I was showing the picture, one I have on my wall, here at home, to my sons. I asked Boy 2 if I looked like my dad, and he said, "Well, he's a lot skinnier." I laughed and agreed. I started thinking about how I looked when I was 19, and if I also resemble him. So, I got out all the old pictures and found a few from 1989, you know, the good old days. The days of shoulder pads and big hair. Those were some good times.
So, here's the picture of my dad. Doesn't he look handsome? And here's me at 19.
I don't see too much resemblance...maybe, just a little around the mouth.
And to think, I really wasn't happy with the way I looked then. Silly girl.
Sometimes, it's hard to stay positive. I've been struggling with that a bit, lately. I like to think that I'm generally a positive person. I know I can do this. Why am I letting myself get tripped up? This is all a mental game. I'm the one who's supposed to be in charge around here. The frustration that comes with knowing just how much weight I need to lose is a bit overwhelming. Sometimes, I worry that won't be able to do it.
And sometimes, because I feel it, I hear it from others - even when that's not what they are saying.
I try really hard to keep that doubt hidden. I keep it bound and gagged in a dark corner. It is always struggling to get free. And, at times, an arm or leg breaks loose. The gag slips just a bit and its whispers pierce and tear and deflate.
I think the key - and it sounds so trite and overly simple - is to truly take it one day at a time. One choice at a time, even. How can something so simple be so difficult?
Let me know when you figure that out.
Like the old photographs I was looking through, my memories of my dad have become slightly fuzzy around the edges. I do remember a lot of love and laughs. He was a large man for most of his adult life. He didn't talk to me about his size and how that affected his spirit. He seemed very happy and positive. He's been gone almost 10 years, now, and I had lived in a different state for a few years before he died. I'm sure I only saw what he wanted me to see. I understand. I resemble him in that way.
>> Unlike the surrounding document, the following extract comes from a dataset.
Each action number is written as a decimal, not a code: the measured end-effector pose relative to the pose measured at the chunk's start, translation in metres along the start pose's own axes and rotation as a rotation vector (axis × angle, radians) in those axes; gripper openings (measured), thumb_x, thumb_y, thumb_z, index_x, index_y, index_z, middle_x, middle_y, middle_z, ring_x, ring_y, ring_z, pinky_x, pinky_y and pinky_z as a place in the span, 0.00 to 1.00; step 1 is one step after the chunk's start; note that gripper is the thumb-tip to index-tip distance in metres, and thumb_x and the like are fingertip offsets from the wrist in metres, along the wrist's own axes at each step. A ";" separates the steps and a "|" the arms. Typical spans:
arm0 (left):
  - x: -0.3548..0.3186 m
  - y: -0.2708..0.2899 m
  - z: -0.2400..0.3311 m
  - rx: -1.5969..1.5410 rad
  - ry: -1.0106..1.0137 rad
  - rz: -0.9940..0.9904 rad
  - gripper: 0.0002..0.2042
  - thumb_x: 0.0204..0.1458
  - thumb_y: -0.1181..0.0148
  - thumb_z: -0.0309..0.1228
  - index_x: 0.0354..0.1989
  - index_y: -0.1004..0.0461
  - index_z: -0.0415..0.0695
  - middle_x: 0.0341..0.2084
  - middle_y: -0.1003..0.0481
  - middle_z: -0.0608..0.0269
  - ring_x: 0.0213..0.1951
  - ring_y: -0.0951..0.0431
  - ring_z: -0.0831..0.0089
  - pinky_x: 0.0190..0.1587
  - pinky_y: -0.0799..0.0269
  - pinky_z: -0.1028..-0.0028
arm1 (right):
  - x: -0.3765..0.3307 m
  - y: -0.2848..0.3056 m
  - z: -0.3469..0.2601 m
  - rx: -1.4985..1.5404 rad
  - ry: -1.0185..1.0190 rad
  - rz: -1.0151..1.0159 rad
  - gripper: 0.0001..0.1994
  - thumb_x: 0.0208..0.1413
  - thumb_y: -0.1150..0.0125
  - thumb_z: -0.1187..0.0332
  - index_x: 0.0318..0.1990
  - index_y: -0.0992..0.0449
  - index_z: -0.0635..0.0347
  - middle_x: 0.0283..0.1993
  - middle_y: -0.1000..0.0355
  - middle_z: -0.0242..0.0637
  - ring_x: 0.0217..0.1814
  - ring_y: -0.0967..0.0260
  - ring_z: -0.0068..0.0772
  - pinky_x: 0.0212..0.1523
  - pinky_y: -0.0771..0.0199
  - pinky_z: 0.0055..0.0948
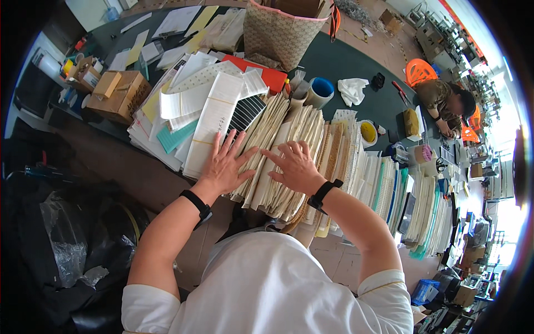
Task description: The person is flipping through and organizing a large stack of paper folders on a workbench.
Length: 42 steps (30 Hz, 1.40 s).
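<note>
My left hand (221, 166) lies with fingers spread over the near end of a long white paper bundle (219, 103), which has a band round it and handwriting on it. Beside it, my right hand (296, 168) rests on a thick row of cream paper sheets (286, 192) standing on edge, its fingers apart and slightly bent. Neither hand grips anything. More cream sheets (271, 119) stand between and beyond the two hands. Under the white bundle are a black-striped sheet (246, 116), a teal sheet (177, 135) and loose papers. A black band sits on each wrist.
Along the dark green table (356, 58) stand a patterned bag (281, 36), a red folder (267, 75), a blue-lined roll (321, 92) and a cardboard box (119, 96). More upright sheets (384, 181) continue right. Another person (445, 103) sits at the far right.
</note>
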<state>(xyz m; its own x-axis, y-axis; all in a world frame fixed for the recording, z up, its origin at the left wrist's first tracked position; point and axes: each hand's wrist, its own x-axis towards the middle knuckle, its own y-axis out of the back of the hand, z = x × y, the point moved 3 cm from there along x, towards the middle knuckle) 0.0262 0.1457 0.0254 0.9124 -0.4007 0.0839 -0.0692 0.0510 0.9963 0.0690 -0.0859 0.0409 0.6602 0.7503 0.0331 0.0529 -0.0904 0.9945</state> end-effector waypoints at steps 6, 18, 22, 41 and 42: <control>-0.004 0.000 0.001 -0.015 0.007 0.005 0.35 0.67 0.50 0.62 0.82 0.45 0.70 0.82 0.52 0.47 0.82 0.54 0.45 0.81 0.67 0.37 | -0.003 0.000 -0.001 0.023 -0.004 0.009 0.36 0.64 0.35 0.45 0.79 0.37 0.32 0.64 0.32 0.40 0.70 0.39 0.47 0.73 0.46 0.56; -0.002 0.000 0.002 0.002 0.016 -0.024 0.35 0.67 0.51 0.62 0.82 0.44 0.70 0.82 0.51 0.47 0.83 0.57 0.47 0.81 0.70 0.38 | -0.008 -0.003 0.005 0.073 0.006 0.035 0.35 0.63 0.35 0.46 0.76 0.33 0.41 0.66 0.33 0.41 0.72 0.39 0.47 0.74 0.46 0.55; -0.002 0.000 -0.003 0.025 0.020 -0.021 0.35 0.67 0.50 0.61 0.81 0.44 0.71 0.81 0.49 0.47 0.82 0.56 0.47 0.81 0.70 0.38 | -0.007 -0.006 0.007 0.102 0.009 0.046 0.33 0.63 0.33 0.47 0.72 0.30 0.49 0.70 0.34 0.43 0.74 0.40 0.49 0.75 0.46 0.55; -0.002 0.003 0.001 0.013 0.006 0.005 0.33 0.70 0.51 0.55 0.82 0.46 0.69 0.80 0.46 0.46 0.81 0.52 0.45 0.81 0.66 0.37 | 0.008 0.008 0.003 0.054 0.006 0.004 0.36 0.64 0.36 0.46 0.77 0.34 0.46 0.62 0.27 0.36 0.70 0.37 0.43 0.73 0.43 0.53; -0.002 0.004 0.000 0.030 0.006 0.001 0.33 0.70 0.52 0.56 0.82 0.46 0.69 0.80 0.46 0.46 0.81 0.52 0.46 0.81 0.66 0.37 | 0.011 0.011 0.001 0.028 0.003 -0.031 0.36 0.64 0.36 0.46 0.77 0.34 0.43 0.60 0.27 0.36 0.68 0.37 0.43 0.73 0.43 0.54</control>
<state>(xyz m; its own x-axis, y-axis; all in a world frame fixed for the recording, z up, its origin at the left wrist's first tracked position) 0.0241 0.1466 0.0288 0.9148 -0.3947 0.0851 -0.0823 0.0242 0.9963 0.0778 -0.0789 0.0520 0.6554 0.7553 0.0031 0.0939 -0.0856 0.9919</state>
Being positive is a choice. Sometimes, there are many things that get in the way, but the power is ours. And it is a power. Maybe, even, a special power. I can't read people's minds. I can't burn people/things to a crisp with my laser-vision (as much as I would love to, at times. Sometimes the stink-eye is just not enough). My super-speed isn't happening any time soon. I can choose to be happy. And I can choose to disregard the doubt. Only feed the positive thoughts. Maybe, I can make that ugly old doubt shrivel up and disappear.
It's worth a try.
WEIGHT GAIN/LOSS: +0.6 lbs
TOTAL WEIGHT LOSS: -25.4 lbs
FOOD: It wasn't pretty, folks. Especially the second half of the week.
FOOD TRACKING: 5 OF 7 days. My calories went over goal, 5 of 7 days, as well.
HYDRATION: Good, but not good enough. 3 words- Dirty Diet Coke.